### TASK TO CARRY OUT
Report the number of lines in the data where the word "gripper" appears, and add no other text.

Records from a dataset:
|---|

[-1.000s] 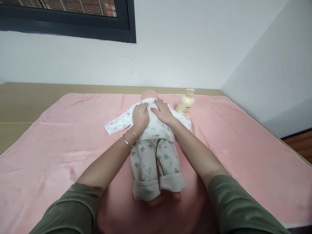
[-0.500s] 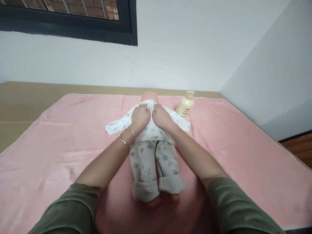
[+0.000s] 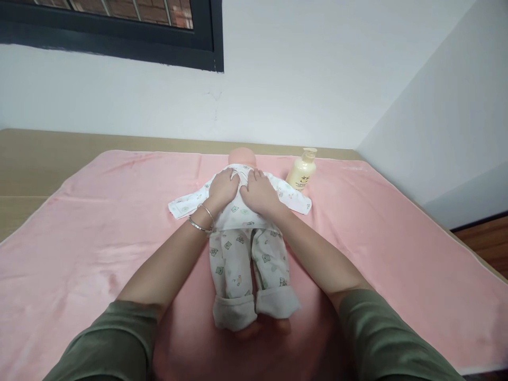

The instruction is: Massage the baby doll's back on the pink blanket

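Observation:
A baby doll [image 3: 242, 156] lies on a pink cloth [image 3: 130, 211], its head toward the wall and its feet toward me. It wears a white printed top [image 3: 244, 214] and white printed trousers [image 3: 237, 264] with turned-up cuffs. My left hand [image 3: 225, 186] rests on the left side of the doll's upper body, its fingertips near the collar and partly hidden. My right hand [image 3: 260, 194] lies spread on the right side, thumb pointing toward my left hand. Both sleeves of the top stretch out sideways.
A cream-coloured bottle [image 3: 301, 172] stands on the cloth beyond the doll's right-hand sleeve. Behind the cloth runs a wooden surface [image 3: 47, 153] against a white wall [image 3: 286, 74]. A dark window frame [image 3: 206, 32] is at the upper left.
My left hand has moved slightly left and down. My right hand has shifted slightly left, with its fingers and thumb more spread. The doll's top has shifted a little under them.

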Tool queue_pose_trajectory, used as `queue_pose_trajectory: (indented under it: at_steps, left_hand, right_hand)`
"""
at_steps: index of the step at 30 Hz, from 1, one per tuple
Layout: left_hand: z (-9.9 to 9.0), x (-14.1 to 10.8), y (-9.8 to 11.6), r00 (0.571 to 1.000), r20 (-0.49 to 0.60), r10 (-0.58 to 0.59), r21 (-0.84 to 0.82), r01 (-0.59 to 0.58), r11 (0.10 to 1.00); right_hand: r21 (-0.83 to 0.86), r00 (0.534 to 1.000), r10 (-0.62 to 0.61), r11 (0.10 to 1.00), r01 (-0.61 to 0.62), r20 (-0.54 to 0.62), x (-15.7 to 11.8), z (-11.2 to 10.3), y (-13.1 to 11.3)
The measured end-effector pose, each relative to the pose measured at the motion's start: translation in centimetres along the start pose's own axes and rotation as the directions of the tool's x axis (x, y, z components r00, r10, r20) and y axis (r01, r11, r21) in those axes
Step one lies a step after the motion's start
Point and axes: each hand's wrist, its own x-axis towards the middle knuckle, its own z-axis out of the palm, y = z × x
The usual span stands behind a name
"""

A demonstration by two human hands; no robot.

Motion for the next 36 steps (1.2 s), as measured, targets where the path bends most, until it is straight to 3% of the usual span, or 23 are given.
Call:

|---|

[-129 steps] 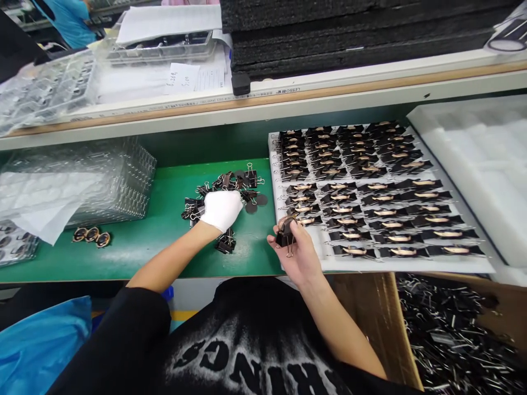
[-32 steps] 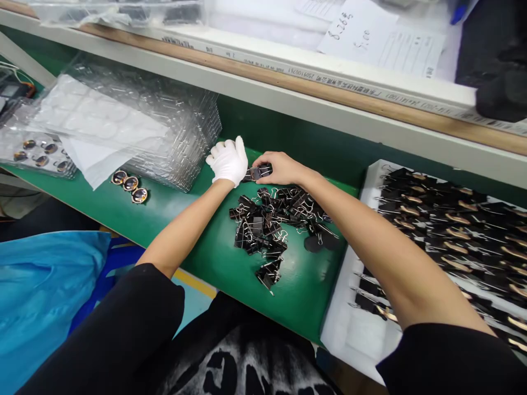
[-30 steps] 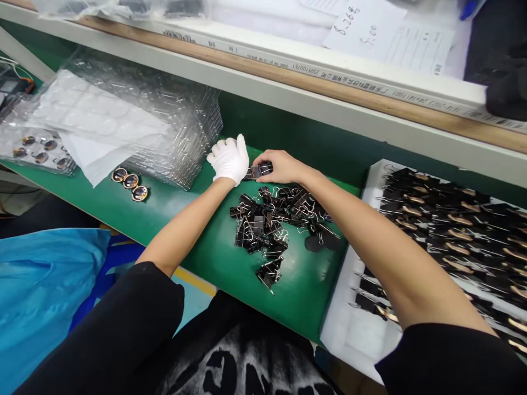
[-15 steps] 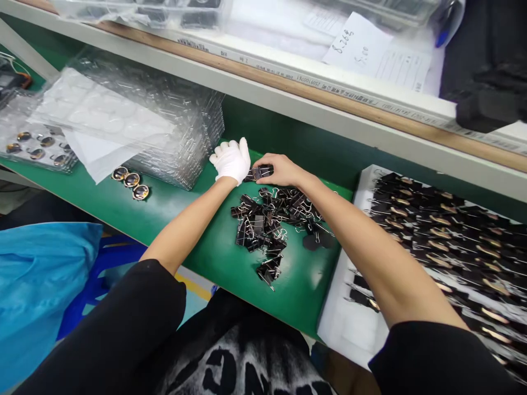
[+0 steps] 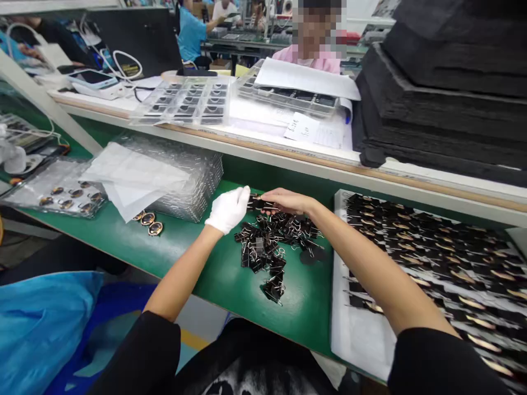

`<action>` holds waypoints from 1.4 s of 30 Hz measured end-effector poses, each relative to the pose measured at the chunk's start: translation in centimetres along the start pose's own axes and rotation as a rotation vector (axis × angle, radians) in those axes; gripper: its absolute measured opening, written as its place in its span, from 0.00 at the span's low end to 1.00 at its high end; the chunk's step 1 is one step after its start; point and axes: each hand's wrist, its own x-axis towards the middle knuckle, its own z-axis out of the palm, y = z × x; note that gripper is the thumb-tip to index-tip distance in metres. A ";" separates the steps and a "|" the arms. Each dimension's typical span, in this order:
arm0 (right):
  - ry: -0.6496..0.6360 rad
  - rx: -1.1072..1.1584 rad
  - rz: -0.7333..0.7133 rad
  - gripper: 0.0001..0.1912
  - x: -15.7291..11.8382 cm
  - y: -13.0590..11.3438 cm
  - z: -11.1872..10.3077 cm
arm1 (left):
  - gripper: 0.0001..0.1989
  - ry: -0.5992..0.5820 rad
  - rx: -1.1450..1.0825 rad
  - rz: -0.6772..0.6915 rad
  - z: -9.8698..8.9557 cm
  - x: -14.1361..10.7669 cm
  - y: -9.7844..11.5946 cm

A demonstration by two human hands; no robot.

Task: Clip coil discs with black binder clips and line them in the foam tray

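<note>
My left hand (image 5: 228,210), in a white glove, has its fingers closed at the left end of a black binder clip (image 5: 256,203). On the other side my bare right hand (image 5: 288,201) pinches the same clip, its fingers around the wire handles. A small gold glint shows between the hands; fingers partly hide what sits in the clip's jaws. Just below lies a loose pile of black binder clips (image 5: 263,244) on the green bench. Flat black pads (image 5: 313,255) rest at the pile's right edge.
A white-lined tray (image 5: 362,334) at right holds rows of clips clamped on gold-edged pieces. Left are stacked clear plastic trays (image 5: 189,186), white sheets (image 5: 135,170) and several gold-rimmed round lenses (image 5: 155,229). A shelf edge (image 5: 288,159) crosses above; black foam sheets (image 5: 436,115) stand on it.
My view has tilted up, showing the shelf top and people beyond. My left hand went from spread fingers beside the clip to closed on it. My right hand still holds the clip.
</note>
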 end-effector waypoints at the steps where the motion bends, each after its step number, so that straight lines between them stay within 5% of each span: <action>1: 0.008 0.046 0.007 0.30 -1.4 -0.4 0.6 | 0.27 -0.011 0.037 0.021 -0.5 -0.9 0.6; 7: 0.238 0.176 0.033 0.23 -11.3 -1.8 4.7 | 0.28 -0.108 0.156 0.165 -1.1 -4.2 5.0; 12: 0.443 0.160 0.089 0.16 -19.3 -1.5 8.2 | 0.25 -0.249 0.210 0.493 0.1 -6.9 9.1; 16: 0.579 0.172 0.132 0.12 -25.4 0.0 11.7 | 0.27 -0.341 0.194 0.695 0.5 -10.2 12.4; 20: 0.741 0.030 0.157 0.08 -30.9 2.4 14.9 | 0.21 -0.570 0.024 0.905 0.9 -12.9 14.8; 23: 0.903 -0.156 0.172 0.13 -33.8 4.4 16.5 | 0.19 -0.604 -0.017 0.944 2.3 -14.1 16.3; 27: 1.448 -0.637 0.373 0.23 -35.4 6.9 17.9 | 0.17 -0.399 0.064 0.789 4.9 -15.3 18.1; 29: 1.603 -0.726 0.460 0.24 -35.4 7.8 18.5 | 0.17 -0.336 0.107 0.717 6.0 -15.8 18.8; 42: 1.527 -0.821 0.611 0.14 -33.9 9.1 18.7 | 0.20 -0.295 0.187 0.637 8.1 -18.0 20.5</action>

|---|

### ANSWER SECTION
3